Some, but not all versions, speak of David Morgan suffering some illness requiring him to leave his sickbed to engage this enemy—again, seemingly added to increase the sense of the heroic. In some, Morgan has a vision while in bed at the fort warning him of the danger to his children. A couple of versions add a detail about Morgan finding the Indians actually inside his home.

The number of Indians killed also varies from two to three up to five.[12]For almost all of this, there is no real evidence whatsoever. Indeed, the stories that accompanied the “Iliff book” to its repository in Denver were even more the product of romance fantasy.

The earliest printed version of the narrative found its way into the U.S. Magazine in Philadelphia only a bit more than a month after the alleged event, yet even this early version must raise serious concern for historicity. The magazine posted a “letter” from an unnamed author writing from “Westmoreland” and dated April 26 and reporting the event happened about April 1.

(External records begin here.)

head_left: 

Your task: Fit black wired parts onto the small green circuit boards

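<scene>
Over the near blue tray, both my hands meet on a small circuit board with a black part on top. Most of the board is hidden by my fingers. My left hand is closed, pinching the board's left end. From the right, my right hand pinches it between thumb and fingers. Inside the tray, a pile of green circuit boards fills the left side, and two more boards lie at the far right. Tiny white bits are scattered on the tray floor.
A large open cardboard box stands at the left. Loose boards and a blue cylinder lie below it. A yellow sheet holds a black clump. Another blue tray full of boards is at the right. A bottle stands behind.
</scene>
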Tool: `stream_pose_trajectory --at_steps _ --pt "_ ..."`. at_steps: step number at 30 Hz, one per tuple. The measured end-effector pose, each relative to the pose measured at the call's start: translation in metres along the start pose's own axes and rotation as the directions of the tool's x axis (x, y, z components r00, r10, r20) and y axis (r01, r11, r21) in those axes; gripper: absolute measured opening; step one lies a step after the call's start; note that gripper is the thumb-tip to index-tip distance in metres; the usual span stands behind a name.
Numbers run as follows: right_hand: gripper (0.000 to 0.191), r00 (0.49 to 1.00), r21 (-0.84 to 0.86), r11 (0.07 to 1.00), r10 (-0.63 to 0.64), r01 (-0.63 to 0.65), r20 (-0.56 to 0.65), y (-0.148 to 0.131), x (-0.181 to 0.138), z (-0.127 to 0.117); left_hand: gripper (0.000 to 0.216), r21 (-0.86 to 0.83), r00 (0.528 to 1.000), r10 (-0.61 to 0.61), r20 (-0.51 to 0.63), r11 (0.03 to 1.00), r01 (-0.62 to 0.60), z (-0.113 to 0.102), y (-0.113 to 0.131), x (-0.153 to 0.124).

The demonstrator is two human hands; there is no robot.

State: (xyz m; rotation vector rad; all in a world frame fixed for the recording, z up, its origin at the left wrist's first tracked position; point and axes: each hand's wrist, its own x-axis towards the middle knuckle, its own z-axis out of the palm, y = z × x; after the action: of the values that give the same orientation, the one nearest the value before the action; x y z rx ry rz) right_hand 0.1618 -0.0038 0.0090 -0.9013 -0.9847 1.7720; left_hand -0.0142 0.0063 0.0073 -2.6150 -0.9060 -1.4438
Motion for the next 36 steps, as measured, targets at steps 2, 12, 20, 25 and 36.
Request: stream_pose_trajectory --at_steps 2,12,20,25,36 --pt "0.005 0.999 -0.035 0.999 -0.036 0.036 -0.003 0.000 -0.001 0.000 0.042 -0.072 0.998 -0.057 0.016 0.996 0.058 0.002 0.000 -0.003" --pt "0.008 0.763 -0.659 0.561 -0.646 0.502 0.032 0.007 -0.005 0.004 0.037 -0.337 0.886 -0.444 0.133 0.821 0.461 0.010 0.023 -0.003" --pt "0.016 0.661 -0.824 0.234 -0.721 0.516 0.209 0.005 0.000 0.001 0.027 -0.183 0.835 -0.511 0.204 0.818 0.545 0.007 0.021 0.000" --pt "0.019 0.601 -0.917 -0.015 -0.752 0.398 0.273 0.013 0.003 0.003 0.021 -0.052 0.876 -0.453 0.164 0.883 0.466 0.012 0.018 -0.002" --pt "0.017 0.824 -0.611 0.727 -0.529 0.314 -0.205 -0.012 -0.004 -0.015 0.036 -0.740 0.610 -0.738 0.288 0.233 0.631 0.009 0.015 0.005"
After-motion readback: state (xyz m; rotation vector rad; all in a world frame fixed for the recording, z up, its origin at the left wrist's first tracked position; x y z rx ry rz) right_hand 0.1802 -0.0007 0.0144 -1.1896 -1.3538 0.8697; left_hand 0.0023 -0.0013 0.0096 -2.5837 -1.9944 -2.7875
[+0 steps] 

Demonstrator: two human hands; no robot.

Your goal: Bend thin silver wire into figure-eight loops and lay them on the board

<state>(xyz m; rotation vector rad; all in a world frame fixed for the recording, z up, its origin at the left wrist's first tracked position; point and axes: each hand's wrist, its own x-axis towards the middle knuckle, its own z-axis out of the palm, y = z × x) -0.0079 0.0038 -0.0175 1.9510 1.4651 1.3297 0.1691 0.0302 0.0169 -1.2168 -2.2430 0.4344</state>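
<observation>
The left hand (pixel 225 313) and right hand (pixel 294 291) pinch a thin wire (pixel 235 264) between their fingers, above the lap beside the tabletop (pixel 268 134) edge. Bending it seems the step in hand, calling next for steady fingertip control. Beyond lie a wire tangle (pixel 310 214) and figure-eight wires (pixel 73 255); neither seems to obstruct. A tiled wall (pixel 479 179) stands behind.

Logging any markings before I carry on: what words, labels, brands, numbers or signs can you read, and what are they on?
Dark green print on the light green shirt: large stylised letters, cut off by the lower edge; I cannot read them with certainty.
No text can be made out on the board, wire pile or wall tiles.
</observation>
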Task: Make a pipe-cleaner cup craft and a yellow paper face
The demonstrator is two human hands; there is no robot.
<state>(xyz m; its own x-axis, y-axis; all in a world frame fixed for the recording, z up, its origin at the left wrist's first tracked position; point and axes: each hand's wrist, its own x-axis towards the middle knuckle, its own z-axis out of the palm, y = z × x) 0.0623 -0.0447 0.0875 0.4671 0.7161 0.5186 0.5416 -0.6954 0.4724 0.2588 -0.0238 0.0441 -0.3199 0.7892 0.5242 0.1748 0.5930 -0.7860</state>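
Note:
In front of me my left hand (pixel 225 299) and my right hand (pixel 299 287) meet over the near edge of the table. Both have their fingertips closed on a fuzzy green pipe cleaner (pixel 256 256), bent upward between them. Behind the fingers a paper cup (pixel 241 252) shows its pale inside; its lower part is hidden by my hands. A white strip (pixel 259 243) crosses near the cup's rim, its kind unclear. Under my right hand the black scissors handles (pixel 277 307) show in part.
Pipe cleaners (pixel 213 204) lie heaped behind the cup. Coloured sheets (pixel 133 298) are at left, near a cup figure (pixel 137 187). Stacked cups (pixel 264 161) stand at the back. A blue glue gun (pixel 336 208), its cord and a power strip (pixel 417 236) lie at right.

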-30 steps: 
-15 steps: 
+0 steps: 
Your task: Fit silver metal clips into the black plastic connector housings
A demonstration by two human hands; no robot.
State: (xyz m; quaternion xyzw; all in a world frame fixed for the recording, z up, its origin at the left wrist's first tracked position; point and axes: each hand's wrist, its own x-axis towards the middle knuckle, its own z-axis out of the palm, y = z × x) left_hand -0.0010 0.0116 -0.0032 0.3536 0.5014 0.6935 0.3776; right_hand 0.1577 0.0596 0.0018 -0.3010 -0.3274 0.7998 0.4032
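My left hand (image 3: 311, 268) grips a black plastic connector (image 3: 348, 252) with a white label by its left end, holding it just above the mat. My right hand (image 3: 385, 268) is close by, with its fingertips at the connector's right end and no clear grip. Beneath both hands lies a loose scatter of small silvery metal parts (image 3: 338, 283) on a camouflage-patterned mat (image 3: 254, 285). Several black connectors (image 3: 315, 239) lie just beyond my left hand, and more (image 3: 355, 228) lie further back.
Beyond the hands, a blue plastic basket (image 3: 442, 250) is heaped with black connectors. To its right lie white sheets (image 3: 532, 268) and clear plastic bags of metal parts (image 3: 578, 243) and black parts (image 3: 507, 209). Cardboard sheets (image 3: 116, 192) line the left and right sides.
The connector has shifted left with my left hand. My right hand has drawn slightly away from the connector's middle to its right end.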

Two problems arise immediately for the careful historian. First off, the letter is posted from “Westmoreland” and not from Prickett’s Fort or Rivesville, the immediate neighborhood of the event. The oral narrative must have travelled down-stream very quickly, no doubt, but what is the relationship between the reporter in this letter and those who were actually present for some parts of the event? Since Morgan was alone with the two Indian men he killed, he was the only surviving immediate witness. Others evidently rushed to the scene upon hearing Morgan’s report, but they could only function as eyewitnesses to the scene itself after the fact and the activities of the colonialists in killing the wounded man and deprecating both of their bodies—scalping, skinning, tanning the skins, etc.

So where was Westmoreland and how accurate might this letter writer’s version be? Westmoreland today is a county that is part of the Pittsburgh metropolitan statistical area, but in 1779 it covered a much larger area—including Ft. Pitt. It was the first county of Pennsylvania entirely located west of the Alleghenies, established in 1773.[13]

So the author of this letter could have lived in a smaller settlement south of Pittsburgh, closer to what is now the border between Pennsylvania and West Virginia, but still would have been some distance away from Prickett’s Fort and Morgan’s farm where these killings happened, which raises questions about the possible accuracy of the narrative on its face.

It could only have been third hand, at best. It is much more likely, however, that the letter came from the commercial and governing center of the county, from the county seat of Westmoreland County, a small colonialist settlement some 30 miles east of Pittsburgh called Hannastown. Hannastown was the crossroad for all euro-christian communication and business trafficking with eastern outposts like Philadelphia. It, and not Pittsburgh, was the early hub of government in western Pennsylvania, the location of all court proceedings and the hub for postal services.[14]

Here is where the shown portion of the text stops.